■ **Task instructions**: Exactly as written, copy the lines of the data below from the first through the one containing "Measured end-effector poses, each".

■ **Data below**:
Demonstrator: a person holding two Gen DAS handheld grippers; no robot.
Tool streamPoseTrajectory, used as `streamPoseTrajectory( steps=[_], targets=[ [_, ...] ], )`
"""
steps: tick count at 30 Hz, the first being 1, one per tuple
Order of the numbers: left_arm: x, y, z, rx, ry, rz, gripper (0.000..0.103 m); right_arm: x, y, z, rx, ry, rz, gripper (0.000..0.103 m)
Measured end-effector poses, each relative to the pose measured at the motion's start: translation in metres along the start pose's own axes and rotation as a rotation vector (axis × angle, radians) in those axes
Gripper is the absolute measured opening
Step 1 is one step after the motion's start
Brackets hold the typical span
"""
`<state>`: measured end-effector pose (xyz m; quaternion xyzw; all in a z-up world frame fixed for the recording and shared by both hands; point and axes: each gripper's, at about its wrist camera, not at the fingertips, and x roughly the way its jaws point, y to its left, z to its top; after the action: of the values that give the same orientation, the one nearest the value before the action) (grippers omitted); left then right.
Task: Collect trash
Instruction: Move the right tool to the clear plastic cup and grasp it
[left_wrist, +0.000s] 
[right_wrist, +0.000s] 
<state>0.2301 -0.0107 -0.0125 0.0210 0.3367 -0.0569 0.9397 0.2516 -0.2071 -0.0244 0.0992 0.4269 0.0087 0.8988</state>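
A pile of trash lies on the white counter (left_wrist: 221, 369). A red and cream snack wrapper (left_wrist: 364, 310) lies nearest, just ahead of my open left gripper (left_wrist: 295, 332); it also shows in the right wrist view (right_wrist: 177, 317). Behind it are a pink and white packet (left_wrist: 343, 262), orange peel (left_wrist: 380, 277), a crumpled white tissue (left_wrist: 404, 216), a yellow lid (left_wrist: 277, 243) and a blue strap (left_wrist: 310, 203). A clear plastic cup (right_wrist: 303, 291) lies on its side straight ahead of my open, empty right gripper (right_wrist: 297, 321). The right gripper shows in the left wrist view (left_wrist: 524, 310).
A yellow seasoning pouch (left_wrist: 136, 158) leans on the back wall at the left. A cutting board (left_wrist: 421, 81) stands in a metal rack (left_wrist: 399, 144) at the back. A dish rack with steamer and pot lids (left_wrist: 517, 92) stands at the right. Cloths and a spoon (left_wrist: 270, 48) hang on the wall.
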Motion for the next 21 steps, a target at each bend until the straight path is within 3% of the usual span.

■ **Answer to the exercise**:
Demonstrator: a person holding two Gen DAS handheld grippers; no robot.
Tool streamPoseTrajectory, used as `streamPoseTrajectory( steps=[_], targets=[ [_, ...] ], )`
"""
steps: tick count at 30 Hz, the first being 1, one per tuple
Order of the numbers: left_arm: x, y, z, rx, ry, rz, gripper (0.000..0.103 m); right_arm: x, y, z, rx, ry, rz, gripper (0.000..0.103 m)
Measured end-effector poses, each relative to the pose measured at the motion's start: translation in metres along the start pose's own axes and rotation as a rotation vector (axis × angle, radians) in those axes

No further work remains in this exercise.